2.2. Course of Risk Contagion

Assuming that a bank goes out of business, it transfers its losses to other banks through the interbank lending market so as to cause losses and even bankruptcies among other banks. The default loss ratio is θ and the repayment capital is ${c}_{i}$ . In the event that the first round of contagion starts when $\theta {x}_{ij}>{c}_{i}$ bank j triggers the bankruptcy of bank i. The combination of the failure of both bank j and bank i will cause the bankruptcy of other banks that survived the first round, in other words when $\theta \left({x}_{kj}+{x}_{ki}\right)>{c}_{k}$ , bank k is bankrupted and causes the bankruptcies of other banks in the second round. In this way, the wave of bankruptcies continues until there are no more banks left to be bankrupted. As a result of this high level of contagion, the number of bankrupted banks increases and the process leading to bankruptcy accelerates so that even those banks that were initially in a sound position are eventually affected. The process of risk contagion mainly depends on the level of repayment capital, the scale of lending, and the default loss ratio. Various industries differ in relation to the repayment ratio, which is lower in the financial industry, averaging 36% [15] . A study of the Pudong Development Bank’s loan defaults from 1993 to 2006 showed that the default ratio was between 50% and 85%. To simplify their studies, researchers generally assume that the default ratio is the same for all banks in all rounds of contagion, irrespective of factors such as invisible government guarantees and bankruptcy costs.

2.3. The HITS Algorithm

The HITS algorithm was developed by Jon Kleinberg to rank Web pages in order of importance. The authority score (a) and hub score (h) of a Web page are the core components of this algorithm. The former focuses on the quality of the Web page [16] , while the latter reflects the quality of the linkage [17] . The core principle of the HITS algorithm is that Web pages with a higher a value will be linked to more Web pages with a higher h value, while Web pages with a higher h value will be linked to more Web pages with a higher a value. The pseudo code of the HITS algorithm is as follows:

$\begin{array}{l}{a}_{0}=1,{h}_{0}=1\\ t=1\\ \text{do}\\ \text{foreach}v\text{in}V\\ \text{do}{a}_{t}\left(v\right)={\displaystyle \underset{\left(w,v\right)\in E}{\sum}{h}_{t-1}\left(w\right)}\\ \text{}{h}_{t}\left(v\right)={\displaystyle \underset{\left(v,w\right)\in E}{\sum}{h}_{t-1}\left(w\right)}\\ \text{}{a}_{t}={a}_{t}/\Vert {a}_{t}\Vert \\ \text{}{h}_{t}={h}_{t}/\Vert {h}_{t}\Vert \\ \text{}t=t+1\\ \text{While}\Vert {a}_{t}-{a}_{t-1}\Vert +\Vert {h}_{t}-{h}_{t-1}\Vert <\epsilon \\ \text{}\mathrm{Re}\text{turn}\left({a}_{t},{h}_{t}\right)\end{array}$

This paper proposes two indicators, “contagion” and “vulnerability”, guided by the HITS algorithm principle, to reflect the degrees of contagion and vulnerability, respectively. “Contagion” refers to the fact that, for an individual bank, assuming it is closed at a certain default loss ratio, the more influenced (bankrupted) banks there are, the greater the contagion that this bank experiences. This concept corresponds to the h values in the HITS algorithm. “Vulnerability” refers to the fact that, for an individual bank, the more influenced (bankrupted) banks there are, the more vulnerable this bank is. This concept corresponds to the a values in the HITS algorithm.

2.4. Data Processing

This study is based on the lending data and core capital data for 21 banks during the period from 2008 to 2015. The banks are listed in Appendix 1. The total assets of these banks account for more than 70% of total interbank assets, so these banks are a representative sample. There are also nonbanking institutions involved in the lending market, so the net amount of interbank lending is not zero, the balance reflecting the activities of the nonbanking institutions. In accordance with the rules of the financial industry, a bank will give priority to internal lending in the case of illiquidity. The maximum interbank lending scale is accordingly the sum of interbank lending.

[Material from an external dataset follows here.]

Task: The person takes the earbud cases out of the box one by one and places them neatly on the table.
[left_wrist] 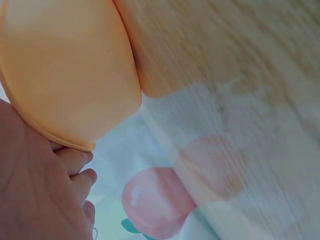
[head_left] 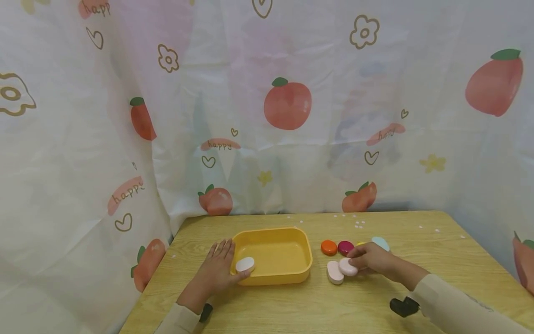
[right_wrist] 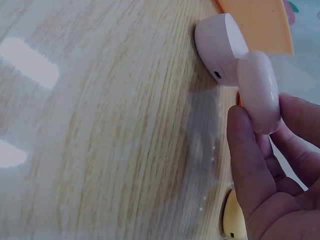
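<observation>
My right hand [head_left: 372,260] pinches a smooth pale pink oval case [right_wrist: 259,92] between thumb and fingers, held up off the table. Its far end touches or overlaps a second pale pink case [right_wrist: 217,47], which has a small dark slot in its side. At the left, my left hand [head_left: 218,271] rests against the yellow tray [head_left: 306,271], fingers straight along the left side and thumb over the front corner. The left wrist view shows the fingertips under the tray's rim. A white oval piece [head_left: 245,264] lies inside the tray near that thumb.
Behind the right hand stand an orange piece [head_left: 328,247], a dark pink one [head_left: 346,248], a partly hidden yellow one [right_wrist: 234,217] and a pale blue one [head_left: 380,243]. Small white specks dot the wooden table [head_left: 267,311]. A fruit-print curtain [head_left: 288,167] hangs behind.
</observation>
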Demonstrator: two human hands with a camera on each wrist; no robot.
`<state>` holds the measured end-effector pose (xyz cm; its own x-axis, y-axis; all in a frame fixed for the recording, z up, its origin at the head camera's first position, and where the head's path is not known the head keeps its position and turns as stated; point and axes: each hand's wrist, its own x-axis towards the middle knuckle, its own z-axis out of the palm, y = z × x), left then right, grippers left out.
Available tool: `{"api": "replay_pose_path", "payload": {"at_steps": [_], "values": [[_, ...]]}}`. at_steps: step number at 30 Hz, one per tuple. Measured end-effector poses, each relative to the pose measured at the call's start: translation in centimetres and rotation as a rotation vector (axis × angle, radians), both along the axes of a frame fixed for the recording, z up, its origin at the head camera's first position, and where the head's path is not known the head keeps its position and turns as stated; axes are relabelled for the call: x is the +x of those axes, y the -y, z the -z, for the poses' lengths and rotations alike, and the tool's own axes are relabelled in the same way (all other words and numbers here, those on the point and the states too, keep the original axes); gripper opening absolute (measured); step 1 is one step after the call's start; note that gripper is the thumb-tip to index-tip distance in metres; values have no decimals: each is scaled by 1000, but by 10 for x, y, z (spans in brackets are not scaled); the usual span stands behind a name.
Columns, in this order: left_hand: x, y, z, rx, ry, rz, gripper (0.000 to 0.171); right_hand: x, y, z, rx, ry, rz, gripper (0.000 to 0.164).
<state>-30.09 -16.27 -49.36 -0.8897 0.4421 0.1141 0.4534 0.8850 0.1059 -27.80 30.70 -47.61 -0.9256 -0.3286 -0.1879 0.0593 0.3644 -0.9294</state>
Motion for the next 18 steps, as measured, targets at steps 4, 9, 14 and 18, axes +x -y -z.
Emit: {"api": "replay_pose_path", "payload": {"at_steps": [4,9,14,18], "values": [[1,-1,-1,3,-3,2,103,2,-3,0,18,11,22,33],[0,-1,-1,-7,-21,5,103,5,-4,-1,51,15,51,35],[1,0,0,-7,-23,9,104,4,-6,5,43,11,40,33],[1,0,0,-11,-19,10,105,3,-9,8,46,4,32,32]]}}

Yu’E Bao is a service for individuals’ fund payment with balance. The transfer of funds to Yu’E Bao enables the purchase of relevant financial products from both the Yu’E Bao fund and other institutions. Fund management companies place most of the funds under their control into the interbank lending market and mainly trade with 29 banks including policy-oriented banks, the four major state-owned banks, and joint-stock banks, i.e. basically the same banks that comprise the sample used in this study. Yu’E Bao lends money but never borrows, so it cannot be deemed a bank, and thus it cannot be included in the matrix of the 21 banks. Considering that, in the absence of other financing channels, the banks must depend on more frequent interbank lending to make up any shortfall, and thus the scale of lending will increase if Yu’E Bao is excluded, the following steps are taken to process the data (see Table 1).

1) Calculate the interbank lending relationships among the 21 banks during the period from 2008 to 2015; calculate the systemic risk according to the actual scale of lending.

^{1}The amount of capital provided by Yu’E Bao in the period from 2012 to 2013 was relatively small, and thus can be ignored.

2) Correct the scale of lending^{1} during the period from 2014 to 2015 to include funds provided by Yu’E Bao; calculate the interbank lending relationships among the 21 banks using the corrected scale, and identify the systemic risk without Yu’E Bao during the same period. During the period from 2014 to 2015, the change in the scale of bank lending was able to be ignored, but the scale of bank borrowing rose rapidly, mainly as a result of the development of innovative online financial products. Taking the 2013 data as a baseline, it is clear that the increase in total bank borrowings was influenced by nonbank-

Table 1. Lending data. Unit: Trillion

Source: Almanac of China’s Finance and Banking, Tianhong Fund Annual Report, and annual reports of banks in 2015.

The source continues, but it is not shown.